**EXERCISE DIRECTIONS**
Each line of the material below should be reproduced exactly.
*** Begin section ***
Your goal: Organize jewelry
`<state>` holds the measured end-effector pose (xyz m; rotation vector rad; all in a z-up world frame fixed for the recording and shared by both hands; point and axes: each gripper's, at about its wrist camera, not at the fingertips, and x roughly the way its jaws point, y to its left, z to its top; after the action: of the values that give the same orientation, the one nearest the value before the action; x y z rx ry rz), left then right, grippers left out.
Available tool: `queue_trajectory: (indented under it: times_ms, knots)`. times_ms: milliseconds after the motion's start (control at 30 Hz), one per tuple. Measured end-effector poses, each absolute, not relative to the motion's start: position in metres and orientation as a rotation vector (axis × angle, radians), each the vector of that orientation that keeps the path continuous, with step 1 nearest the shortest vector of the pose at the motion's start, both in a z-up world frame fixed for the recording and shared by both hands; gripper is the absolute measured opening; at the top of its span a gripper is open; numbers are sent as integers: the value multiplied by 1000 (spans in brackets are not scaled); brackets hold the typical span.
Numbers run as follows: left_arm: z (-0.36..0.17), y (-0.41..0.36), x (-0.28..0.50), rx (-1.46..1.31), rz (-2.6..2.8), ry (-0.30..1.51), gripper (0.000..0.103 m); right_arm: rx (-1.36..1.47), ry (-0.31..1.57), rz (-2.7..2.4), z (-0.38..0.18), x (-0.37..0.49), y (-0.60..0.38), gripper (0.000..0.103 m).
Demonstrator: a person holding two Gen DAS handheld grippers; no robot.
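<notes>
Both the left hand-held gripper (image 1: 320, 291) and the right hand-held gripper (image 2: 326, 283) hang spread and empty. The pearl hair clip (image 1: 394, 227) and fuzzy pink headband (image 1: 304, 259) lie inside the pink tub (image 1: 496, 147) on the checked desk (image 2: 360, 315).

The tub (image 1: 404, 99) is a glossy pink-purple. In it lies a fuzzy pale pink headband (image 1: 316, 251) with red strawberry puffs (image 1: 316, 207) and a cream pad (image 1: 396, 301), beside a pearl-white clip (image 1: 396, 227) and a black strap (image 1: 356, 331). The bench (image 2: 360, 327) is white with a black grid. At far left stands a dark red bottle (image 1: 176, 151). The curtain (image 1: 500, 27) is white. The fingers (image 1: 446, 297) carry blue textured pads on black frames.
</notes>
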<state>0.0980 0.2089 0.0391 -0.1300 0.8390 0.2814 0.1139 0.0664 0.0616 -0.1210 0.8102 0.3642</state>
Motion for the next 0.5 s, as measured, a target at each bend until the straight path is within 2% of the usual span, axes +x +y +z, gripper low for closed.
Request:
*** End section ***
**FINAL ANSWER**
Your goal: Organize jewelry
`<state>` holds the measured end-effector pose (xyz m; rotation vector rad; all in a z-up world frame fixed for the recording and shared by both hands; point and axes: each gripper's, at about its wrist camera, not at the fingertips, and x roughly the way its jaws point, y to its left, z to its top; after the action: of the values that give the same orientation, the one nearest the value before the action; x y z rx ry rz), left then right, grippers left out.
Available tool: `queue_trajectory: (indented under it: times_ms, knots)`. times_ms: milliseconds after the motion's start (control at 30 Hz), one per tuple. Measured end-effector poses, each absolute, not relative to the motion's start: position in metres and orientation as a rotation vector (axis × angle, radians), each the vector of that orientation that keeps the path continuous, with step 1 nearest the shortest vector of the pose at the motion's start, both in a z-up world frame fixed for the recording and shared by both hands; gripper is the absolute measured opening; at the top of its span a gripper is open; numbers are sent as integers: the value multiplied by 1000 (spans in brackets are not scaled); brackets hold the typical span.
Numbers run as follows: left_arm: z (-0.36..0.17), y (-0.41..0.36), x (-0.28..0.50), rx (-1.46..1.31), rz (-2.6..2.8), ry (-0.30..1.51), gripper (0.000..0.103 m); right_arm: rx (-1.36..1.47), ry (-0.31..1.57), rz (-2.7..2.4), z (-0.38..0.18), x (-0.37..0.49), y (-0.60..0.38), gripper (0.000..0.103 m).
Demonstrator: a person holding two Gen DAS handheld grippers; no robot.
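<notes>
Both the left hand-held gripper (image 1: 320, 291) and the right hand-held gripper (image 2: 326, 283) hang spread and empty. The pearl hair clip (image 1: 394, 227) and fuzzy pink headband (image 1: 304, 259) lie inside the pink tub (image 1: 496, 147) on the checked desk (image 2: 360, 315).

The tub (image 1: 404, 99) is a glossy pink-purple. In it lies a fuzzy pale pink headband (image 1: 316, 251) with red strawberry puffs (image 1: 316, 207) and a cream pad (image 1: 396, 301), beside a pearl-white clip (image 1: 396, 227) and a black strap (image 1: 356, 331). The bench (image 2: 360, 327) is white with a black grid. At far left stands a dark red bottle (image 1: 176, 151). The curtain (image 1: 500, 27) is white. The fingers (image 1: 446, 297) carry blue textured pads on black frames.
</notes>
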<state>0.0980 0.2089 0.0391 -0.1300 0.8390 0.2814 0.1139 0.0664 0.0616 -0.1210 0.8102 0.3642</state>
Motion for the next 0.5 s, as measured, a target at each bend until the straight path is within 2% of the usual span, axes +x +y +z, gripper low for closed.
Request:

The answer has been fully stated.